## Task goal
Once you reach the line containing "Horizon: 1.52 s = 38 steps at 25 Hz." in the data below, restate each line word for word up to and including the one containing "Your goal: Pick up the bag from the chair".

## Data below
+===+
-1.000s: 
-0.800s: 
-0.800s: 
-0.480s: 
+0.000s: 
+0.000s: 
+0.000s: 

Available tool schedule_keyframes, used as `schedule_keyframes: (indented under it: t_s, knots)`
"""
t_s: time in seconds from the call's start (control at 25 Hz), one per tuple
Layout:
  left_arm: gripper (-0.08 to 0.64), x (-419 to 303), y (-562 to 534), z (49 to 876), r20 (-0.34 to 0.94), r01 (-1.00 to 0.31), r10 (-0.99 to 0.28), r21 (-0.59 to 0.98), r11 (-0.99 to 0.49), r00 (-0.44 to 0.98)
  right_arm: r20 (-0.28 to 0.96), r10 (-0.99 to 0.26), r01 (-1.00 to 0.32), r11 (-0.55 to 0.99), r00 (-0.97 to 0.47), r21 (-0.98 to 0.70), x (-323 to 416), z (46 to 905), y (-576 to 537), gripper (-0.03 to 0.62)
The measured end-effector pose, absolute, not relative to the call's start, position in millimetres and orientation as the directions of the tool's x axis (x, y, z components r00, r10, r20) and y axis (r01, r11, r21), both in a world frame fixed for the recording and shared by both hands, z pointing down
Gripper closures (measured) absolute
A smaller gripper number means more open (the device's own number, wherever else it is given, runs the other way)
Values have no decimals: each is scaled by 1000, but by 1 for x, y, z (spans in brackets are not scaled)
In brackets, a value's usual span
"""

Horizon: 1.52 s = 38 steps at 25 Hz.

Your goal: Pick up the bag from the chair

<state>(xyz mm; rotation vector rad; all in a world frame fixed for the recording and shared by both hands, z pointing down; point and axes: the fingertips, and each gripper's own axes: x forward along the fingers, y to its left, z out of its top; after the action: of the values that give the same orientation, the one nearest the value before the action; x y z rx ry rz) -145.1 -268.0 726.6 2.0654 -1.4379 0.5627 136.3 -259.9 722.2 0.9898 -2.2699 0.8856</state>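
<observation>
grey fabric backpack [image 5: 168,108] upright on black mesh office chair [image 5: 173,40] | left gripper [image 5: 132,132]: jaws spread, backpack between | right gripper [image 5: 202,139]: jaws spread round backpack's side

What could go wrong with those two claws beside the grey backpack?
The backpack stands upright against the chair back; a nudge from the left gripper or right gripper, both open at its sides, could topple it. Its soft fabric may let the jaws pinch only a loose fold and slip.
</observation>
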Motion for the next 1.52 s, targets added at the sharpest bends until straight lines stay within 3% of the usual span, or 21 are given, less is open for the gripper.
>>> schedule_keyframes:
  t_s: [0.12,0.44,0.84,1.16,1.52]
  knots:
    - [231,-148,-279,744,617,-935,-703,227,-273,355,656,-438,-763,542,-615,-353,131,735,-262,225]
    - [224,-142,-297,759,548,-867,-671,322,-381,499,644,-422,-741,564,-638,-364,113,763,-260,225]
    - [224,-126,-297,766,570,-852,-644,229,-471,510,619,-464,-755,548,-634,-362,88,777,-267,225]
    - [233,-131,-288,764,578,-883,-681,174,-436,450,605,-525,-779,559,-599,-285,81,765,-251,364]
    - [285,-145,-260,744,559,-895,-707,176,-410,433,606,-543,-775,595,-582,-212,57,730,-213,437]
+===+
## Solution below
Horizon: 1.52 s = 38 steps at 25 Hz.

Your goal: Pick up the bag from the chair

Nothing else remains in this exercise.